Fig. 6. Strategy validation in CML-initiating BCR-ABL model.

a Schematic representation of the BCR-ABL1 locus showing the sgRNAs targeting introns 8 of BCR and 1 of ABL1. b Schematic illustration of the vector and the approach for in vitro treatment. c Agarose gel electrophoresis of BCR-ABL RT-PCR products obtained from experimental and control K562 cells electroporated with four combinations of sgRNAs. RT-PCR analysis was done using RNA extracted from cells at day 2 post-nucleofection. Arrows depict the sizes of wild-type (1125 bp) and deleted (458 bp) RT-PCR products. GAPDH was used as an internal control of the RT-PCR reaction. Bottom panel shows a representative chromatogram of Sanger sequencing analysis of the RT-PCR products. d, Representative images and graphical representation of colony formation of K562 experimental and control cells (stained with nitrotetrazolium blue). (n = 3 independent experiments). sgNT vs sgB8.1-agA1.1 ***p = 3e-10, sgNT vs sgB8.1-agA1.2 ***p = 5e-4, sgNT vs sgB8.2-sgA1.1 ***p = 3e-4, sgNT vs sgB8.2-agA1.2 ***p = 1e-4. e BCR1-ABL expression level analysis.
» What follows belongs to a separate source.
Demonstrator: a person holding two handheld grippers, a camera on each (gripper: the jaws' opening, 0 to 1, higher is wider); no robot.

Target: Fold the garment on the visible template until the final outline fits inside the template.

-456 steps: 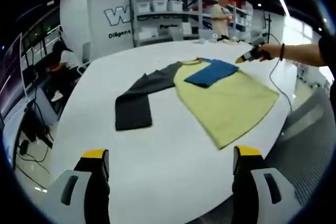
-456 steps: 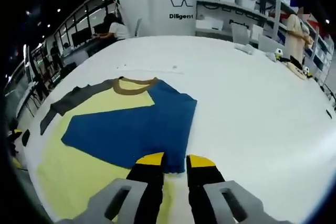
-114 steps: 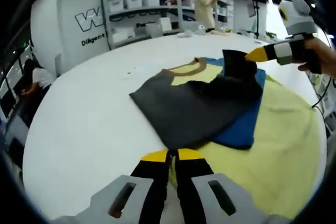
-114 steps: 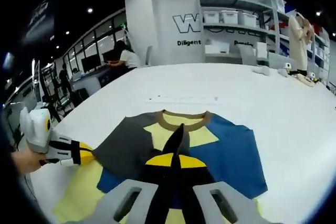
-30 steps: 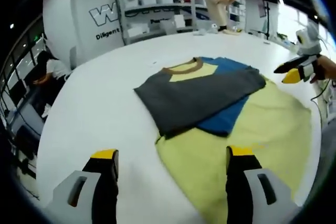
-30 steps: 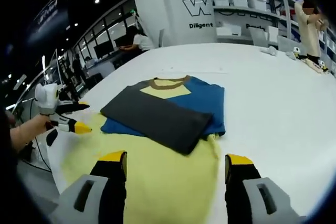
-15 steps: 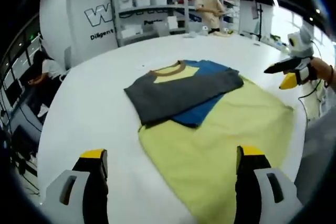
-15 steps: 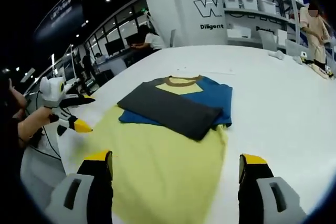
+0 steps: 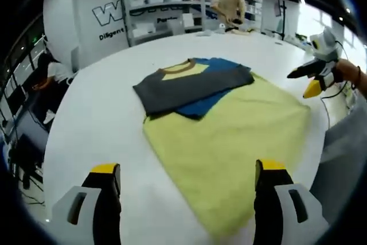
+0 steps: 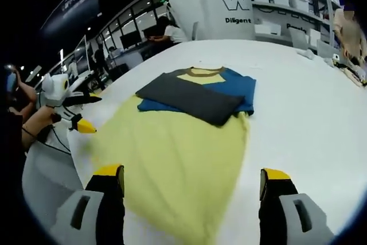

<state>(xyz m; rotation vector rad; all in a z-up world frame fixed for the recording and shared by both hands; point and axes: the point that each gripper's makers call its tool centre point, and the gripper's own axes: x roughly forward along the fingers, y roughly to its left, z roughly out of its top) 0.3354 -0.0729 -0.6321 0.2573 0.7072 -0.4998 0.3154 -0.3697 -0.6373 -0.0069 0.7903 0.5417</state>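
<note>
A long-sleeved shirt lies flat on the white table (image 9: pixel 97 119), with a yellow body (image 9: pixel 229 136), a brown collar (image 9: pixel 179 68), and a dark grey sleeve (image 9: pixel 183 87) folded across the chest over the blue sleeve (image 9: pixel 213 97). My left gripper (image 9: pixel 186 168) is open and holds nothing, its jaws wide apart above the near hem. In the right gripper view the same yellow body (image 10: pixel 178 147), grey sleeve (image 10: pixel 189 99) and blue sleeve (image 10: pixel 238 87) appear. My right gripper (image 10: pixel 192 172) is open too. Each gripper hovers off one side of the shirt: the right gripper (image 9: pixel 311 80) and the left gripper (image 10: pixel 75 116). I cannot make out a template outline.
Shelves with white bins (image 9: pixel 155 4) line the far wall, and a person (image 9: pixel 229 1) stands there at a bench. Another person (image 10: pixel 166 30) sits past the table's far side. The table edge (image 10: pixel 63 159) runs close by the left gripper, with a cable hanging off it.
The grey sleeve, gripped by both shut grippers earlier, now lies folded over the blue one. Both grippers have let go, opened wide and drawn back toward the hem.
</note>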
Relative expression level of BCR-ABL1 in control (LVCas9_NT) and treated (LVCas9_EF) K562 cells measured by qRT-PCR and normalized to GUSB (n = 6 independent experiments, **p = 0.0020). f Diagram of xenograft production, adenoviral treatment and tumor growth over the 30 days following subcutaneous cell injection and four in vivo adenoviral treatments. (AdCas9_NT n = 10; AdCAas9_sgBA n = 10). g Representative tumors of control and experimental mice. h Tumor growth curve over the 28 days of study. (AdCas9_NT n = 10; AdCas9_sgBA n = 10, ***p = 3e-4). i Kaplan–Meier survival curve comparing mice treated with experimental and control adenoviral vectors (AdCas9_NT n = 10; AdCas9_sgBA n = 10 animals, ****p < 0.0001). j WST-1 cell proliferation analysis of K562 cell treated with CRISPR-deletion or imatinib (IM) as monotherapy, or as combined therapy and controls (n = 3 independent experiments), K562 vs LVCas9_BA ***p = 3.9e-5, K562 vs IM *p = 0.043, K562 vs IM + LVCas9_NT **p = 0.006, K562 vs IM + LVCas9_BA ***p = 4e-6. Plot shows medians and ranges; error bars indicate the s.e.m. for the averages across the multiple experiments; p-values are represented (*p ≤ 0.05, **p ≤ 0.01, ***p ≤ 0.001). A two-tailed unpaired t-test was used for statistical analysis of d, e, h and j, and Log-rank test for i.